ACTIVITY
Below are some records; quote exactly the lines from the one that contains "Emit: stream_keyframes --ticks" through the one that contains "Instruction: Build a", inclusive, and no others.

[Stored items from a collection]

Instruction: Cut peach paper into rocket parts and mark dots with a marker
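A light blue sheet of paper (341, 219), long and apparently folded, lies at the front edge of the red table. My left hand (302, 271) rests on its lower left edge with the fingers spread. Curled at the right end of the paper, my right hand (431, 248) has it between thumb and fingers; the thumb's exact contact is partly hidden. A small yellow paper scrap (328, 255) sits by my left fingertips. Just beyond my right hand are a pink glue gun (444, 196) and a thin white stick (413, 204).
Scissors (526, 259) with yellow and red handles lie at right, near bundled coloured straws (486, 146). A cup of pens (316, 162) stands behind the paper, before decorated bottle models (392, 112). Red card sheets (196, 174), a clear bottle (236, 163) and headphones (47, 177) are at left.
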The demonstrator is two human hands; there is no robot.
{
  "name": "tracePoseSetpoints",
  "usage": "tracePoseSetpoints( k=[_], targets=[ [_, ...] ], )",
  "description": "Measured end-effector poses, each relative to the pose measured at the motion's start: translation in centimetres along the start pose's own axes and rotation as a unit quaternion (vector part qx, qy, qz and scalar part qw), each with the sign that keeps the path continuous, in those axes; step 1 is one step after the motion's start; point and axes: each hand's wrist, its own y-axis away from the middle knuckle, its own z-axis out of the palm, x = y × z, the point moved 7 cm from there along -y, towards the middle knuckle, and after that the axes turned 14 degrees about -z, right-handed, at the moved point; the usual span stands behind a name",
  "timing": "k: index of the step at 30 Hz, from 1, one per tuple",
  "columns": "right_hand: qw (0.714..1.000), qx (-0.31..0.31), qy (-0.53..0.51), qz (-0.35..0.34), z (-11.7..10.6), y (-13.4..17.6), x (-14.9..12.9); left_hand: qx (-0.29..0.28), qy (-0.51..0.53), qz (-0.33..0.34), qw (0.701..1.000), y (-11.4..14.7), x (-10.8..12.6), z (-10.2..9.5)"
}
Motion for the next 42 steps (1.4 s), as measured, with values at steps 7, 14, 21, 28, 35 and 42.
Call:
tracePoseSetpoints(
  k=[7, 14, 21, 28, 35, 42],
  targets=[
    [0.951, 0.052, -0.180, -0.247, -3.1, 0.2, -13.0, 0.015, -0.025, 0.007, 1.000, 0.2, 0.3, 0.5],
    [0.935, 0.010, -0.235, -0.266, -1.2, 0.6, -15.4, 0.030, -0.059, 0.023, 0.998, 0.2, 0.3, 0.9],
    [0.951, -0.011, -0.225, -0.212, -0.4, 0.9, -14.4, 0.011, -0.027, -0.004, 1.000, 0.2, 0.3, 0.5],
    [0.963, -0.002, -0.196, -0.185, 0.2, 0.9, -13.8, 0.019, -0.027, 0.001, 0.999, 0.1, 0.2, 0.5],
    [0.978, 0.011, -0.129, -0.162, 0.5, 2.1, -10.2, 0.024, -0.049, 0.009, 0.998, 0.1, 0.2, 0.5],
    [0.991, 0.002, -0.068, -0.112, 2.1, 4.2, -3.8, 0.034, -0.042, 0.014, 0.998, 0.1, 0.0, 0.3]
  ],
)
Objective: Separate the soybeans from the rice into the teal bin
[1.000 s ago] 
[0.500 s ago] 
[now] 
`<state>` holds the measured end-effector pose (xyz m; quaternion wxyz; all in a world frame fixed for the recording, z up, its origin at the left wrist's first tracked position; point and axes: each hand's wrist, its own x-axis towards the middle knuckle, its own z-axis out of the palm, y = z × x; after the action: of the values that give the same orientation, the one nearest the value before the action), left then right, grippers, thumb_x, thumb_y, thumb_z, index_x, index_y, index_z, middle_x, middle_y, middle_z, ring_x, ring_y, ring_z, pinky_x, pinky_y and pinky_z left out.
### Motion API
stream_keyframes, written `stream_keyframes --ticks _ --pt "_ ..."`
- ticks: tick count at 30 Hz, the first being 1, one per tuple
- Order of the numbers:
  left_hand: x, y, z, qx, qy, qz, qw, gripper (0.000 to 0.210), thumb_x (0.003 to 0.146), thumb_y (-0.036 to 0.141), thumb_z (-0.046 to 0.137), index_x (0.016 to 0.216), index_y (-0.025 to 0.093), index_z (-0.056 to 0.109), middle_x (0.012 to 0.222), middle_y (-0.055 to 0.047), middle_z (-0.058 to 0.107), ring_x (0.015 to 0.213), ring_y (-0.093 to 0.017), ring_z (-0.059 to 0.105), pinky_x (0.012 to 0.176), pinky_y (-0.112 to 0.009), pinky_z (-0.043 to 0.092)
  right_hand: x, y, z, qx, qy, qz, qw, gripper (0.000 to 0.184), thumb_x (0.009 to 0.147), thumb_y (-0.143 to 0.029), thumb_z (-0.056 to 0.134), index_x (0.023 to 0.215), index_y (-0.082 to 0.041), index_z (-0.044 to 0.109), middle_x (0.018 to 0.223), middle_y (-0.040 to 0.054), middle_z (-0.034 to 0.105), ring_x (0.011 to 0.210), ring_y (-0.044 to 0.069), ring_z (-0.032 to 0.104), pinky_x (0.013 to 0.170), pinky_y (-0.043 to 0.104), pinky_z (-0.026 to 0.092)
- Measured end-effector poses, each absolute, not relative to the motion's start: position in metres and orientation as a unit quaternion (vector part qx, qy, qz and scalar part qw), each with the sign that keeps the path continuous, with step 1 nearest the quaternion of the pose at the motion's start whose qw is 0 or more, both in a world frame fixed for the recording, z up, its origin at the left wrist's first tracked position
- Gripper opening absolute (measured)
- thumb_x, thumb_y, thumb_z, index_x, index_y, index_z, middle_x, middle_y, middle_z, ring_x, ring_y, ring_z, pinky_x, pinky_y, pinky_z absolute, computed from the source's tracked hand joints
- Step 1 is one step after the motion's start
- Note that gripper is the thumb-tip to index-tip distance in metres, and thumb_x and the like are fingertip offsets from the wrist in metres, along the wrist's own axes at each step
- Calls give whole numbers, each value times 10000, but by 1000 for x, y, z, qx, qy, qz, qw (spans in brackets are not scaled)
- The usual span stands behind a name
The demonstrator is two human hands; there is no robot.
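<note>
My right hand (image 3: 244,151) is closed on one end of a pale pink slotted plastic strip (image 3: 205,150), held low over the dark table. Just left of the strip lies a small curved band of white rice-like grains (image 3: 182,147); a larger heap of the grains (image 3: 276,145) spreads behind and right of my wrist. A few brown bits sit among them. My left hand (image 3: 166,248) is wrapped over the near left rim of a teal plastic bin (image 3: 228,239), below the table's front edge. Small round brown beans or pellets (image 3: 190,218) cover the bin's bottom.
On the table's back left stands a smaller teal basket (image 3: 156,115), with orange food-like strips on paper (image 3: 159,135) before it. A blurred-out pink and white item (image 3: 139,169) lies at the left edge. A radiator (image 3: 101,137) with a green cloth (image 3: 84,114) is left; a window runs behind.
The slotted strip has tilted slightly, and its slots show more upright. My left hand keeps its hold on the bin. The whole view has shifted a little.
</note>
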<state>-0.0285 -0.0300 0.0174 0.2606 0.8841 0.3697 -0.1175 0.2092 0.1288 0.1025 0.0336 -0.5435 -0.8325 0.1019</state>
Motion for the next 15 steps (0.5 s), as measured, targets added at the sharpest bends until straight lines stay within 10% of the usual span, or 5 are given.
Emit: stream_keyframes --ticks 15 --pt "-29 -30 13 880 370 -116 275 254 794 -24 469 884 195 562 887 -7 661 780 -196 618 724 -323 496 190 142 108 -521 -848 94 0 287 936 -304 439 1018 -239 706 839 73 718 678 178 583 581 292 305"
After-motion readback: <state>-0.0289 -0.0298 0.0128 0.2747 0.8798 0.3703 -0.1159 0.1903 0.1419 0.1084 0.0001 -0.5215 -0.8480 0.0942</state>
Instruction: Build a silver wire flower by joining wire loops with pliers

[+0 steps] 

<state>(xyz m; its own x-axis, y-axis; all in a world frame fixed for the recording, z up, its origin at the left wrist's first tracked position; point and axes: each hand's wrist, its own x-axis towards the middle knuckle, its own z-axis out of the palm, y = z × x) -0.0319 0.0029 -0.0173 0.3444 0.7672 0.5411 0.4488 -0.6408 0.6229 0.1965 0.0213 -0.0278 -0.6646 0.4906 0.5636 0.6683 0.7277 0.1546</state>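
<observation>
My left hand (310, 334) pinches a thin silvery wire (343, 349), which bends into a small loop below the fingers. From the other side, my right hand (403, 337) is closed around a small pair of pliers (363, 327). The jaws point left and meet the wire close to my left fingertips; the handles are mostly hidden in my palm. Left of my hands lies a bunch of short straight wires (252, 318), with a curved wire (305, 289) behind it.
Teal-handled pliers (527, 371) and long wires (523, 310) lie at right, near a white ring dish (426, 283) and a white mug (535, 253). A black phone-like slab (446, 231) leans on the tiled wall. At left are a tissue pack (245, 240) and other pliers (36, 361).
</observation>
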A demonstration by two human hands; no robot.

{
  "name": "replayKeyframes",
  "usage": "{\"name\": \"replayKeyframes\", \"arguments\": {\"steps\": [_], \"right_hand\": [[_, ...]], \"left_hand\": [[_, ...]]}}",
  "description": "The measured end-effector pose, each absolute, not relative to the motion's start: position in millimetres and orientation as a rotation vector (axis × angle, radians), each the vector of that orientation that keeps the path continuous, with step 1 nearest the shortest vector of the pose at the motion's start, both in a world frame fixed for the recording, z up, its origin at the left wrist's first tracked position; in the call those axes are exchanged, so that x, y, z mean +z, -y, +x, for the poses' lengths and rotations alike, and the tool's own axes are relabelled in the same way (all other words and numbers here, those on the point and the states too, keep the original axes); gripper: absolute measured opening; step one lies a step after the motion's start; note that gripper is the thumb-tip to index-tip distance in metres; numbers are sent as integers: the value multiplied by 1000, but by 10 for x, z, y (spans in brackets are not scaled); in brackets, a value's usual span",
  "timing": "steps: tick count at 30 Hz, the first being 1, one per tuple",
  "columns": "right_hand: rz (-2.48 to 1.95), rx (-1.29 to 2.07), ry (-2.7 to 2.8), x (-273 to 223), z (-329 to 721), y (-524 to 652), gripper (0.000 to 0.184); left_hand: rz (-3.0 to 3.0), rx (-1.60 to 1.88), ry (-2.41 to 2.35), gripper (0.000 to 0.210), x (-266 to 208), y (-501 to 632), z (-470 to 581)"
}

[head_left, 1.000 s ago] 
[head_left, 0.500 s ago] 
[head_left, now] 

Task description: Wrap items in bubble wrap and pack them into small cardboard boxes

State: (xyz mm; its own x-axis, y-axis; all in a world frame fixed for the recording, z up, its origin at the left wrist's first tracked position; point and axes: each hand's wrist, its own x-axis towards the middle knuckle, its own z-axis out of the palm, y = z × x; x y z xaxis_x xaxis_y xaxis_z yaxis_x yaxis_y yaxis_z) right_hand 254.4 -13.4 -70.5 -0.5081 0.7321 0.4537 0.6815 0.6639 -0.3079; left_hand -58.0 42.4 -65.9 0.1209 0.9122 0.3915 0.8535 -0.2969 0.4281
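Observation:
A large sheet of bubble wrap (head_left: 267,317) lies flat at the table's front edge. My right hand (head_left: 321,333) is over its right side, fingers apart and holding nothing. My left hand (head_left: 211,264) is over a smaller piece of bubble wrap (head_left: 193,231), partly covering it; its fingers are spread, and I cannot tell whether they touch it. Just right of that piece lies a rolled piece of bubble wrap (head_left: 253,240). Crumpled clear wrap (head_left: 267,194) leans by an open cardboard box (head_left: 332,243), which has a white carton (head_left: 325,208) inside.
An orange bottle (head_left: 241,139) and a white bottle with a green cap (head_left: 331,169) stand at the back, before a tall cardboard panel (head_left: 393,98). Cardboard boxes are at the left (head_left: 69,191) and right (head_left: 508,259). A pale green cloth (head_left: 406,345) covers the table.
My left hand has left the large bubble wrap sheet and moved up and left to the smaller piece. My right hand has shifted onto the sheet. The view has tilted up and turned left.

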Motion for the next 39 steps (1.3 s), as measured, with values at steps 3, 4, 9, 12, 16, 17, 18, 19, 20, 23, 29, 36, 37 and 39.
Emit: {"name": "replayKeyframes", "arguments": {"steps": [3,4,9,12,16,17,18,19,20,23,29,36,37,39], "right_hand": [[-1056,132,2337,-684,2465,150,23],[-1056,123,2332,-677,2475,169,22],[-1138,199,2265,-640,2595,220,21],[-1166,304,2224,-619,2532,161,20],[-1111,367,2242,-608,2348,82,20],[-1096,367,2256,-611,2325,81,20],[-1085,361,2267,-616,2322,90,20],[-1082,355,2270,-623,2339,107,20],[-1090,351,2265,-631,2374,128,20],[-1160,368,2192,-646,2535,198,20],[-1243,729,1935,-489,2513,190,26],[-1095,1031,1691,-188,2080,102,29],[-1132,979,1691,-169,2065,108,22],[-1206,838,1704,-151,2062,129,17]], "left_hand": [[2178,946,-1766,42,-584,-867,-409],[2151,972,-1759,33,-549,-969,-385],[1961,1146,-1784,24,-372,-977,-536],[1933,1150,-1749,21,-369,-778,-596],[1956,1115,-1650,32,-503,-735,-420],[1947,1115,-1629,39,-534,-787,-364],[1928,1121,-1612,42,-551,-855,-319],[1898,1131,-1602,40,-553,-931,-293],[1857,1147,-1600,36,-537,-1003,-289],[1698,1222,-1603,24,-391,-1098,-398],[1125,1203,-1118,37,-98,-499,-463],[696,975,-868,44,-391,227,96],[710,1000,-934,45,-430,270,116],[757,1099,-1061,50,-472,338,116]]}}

ANSWER
Emit: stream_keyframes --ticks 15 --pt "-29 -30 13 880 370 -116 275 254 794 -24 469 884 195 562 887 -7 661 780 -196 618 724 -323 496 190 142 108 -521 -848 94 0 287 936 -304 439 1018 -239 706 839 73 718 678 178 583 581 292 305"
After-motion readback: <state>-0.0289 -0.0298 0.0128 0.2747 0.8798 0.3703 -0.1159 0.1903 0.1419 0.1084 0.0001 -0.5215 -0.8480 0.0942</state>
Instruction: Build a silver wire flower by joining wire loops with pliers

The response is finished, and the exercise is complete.